» REQUIREMENT: Only the lines from the opening of the material through the one containing "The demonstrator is" should be reproduced, each exactly as it stands.

» DATASET CONTENT:
....

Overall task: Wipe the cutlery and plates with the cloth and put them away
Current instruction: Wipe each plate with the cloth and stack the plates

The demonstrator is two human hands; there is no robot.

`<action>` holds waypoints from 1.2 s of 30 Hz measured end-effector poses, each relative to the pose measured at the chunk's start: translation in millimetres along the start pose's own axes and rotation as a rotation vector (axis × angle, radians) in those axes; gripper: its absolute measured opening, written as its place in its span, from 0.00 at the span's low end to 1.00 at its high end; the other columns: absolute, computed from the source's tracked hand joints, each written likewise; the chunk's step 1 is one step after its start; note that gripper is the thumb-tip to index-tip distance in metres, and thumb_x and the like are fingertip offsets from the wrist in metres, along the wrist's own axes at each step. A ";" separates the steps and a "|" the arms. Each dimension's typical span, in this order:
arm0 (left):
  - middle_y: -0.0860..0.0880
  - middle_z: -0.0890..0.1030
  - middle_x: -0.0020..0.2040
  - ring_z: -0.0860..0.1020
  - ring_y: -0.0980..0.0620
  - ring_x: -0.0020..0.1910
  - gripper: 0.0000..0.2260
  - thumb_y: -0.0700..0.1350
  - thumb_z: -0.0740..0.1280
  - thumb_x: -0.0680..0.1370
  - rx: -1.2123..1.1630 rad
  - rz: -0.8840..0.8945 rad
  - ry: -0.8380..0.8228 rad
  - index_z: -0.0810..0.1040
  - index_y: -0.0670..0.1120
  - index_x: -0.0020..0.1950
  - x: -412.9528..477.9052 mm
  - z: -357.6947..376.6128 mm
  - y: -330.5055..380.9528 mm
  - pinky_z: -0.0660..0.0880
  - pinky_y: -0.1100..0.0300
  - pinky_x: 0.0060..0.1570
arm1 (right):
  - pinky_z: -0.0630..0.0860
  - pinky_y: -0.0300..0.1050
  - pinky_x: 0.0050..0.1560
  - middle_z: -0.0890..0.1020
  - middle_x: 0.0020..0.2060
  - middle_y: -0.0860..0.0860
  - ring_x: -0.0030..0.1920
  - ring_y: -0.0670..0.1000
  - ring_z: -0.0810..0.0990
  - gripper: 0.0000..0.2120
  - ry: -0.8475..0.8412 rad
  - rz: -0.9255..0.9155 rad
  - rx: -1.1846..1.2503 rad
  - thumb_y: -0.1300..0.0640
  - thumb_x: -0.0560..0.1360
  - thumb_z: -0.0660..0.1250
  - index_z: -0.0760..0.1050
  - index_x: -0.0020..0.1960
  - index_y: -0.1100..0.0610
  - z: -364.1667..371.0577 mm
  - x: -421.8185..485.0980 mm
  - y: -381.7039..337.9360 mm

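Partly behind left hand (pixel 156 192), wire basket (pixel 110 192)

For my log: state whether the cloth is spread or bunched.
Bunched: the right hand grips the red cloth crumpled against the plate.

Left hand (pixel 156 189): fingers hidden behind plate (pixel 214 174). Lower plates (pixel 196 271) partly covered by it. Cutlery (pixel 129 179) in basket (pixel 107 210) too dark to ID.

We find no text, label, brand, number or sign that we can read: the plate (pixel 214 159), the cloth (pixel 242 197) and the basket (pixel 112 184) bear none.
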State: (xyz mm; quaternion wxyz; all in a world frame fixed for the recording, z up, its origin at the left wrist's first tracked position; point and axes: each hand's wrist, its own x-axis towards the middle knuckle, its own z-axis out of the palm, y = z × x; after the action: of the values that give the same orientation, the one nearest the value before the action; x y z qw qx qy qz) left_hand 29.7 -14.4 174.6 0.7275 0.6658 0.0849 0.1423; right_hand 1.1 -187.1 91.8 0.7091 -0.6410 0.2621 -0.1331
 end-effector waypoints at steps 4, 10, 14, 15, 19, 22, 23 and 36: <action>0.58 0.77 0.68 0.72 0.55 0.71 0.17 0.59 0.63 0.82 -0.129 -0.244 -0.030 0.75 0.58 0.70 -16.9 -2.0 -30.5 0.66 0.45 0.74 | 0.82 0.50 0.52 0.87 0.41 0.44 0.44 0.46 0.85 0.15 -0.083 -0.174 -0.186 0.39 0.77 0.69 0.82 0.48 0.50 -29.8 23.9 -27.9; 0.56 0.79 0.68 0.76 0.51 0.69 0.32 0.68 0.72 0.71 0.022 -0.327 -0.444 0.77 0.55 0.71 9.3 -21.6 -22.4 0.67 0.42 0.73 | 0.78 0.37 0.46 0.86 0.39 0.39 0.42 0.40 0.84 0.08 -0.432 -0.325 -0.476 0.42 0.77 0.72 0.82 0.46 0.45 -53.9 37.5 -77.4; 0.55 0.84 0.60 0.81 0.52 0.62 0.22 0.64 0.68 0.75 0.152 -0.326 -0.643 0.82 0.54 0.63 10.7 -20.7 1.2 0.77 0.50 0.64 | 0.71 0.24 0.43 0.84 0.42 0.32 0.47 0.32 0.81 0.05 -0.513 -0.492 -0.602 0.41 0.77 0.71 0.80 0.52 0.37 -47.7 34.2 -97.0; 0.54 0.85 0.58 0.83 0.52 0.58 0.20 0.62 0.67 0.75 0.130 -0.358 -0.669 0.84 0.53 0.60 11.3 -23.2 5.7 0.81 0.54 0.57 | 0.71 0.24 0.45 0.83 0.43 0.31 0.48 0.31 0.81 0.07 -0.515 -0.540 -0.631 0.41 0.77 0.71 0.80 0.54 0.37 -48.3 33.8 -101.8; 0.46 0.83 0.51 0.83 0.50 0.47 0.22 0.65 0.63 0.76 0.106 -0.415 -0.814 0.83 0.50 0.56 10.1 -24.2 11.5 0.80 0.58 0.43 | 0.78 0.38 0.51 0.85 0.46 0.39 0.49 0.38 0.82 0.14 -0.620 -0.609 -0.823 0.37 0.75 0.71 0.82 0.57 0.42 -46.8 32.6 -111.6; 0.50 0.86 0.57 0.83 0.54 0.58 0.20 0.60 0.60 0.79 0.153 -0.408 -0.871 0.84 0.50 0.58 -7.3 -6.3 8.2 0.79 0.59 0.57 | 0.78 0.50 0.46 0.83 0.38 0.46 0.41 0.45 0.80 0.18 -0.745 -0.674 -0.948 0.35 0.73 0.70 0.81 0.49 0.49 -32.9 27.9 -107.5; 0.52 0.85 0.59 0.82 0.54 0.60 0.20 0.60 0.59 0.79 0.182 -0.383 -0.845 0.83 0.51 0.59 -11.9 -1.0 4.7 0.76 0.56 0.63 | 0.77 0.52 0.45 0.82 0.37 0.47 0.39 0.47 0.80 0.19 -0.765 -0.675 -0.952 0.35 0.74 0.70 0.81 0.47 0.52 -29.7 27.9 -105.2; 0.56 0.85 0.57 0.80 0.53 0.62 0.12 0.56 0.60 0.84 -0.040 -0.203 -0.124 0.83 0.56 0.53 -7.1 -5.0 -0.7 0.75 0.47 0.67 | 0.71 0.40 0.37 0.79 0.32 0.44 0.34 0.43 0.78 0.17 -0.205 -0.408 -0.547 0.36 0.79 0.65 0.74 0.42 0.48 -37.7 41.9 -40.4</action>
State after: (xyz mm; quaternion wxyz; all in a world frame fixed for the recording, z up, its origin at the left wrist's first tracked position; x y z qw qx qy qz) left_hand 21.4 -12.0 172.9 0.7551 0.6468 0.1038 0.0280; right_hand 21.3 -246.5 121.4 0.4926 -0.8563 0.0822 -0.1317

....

» TASK OUTPUT:
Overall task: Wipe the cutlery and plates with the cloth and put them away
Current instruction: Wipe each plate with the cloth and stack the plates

The demonstrator is two human hands; there is no robot.

Nothing else is left to add to this answer.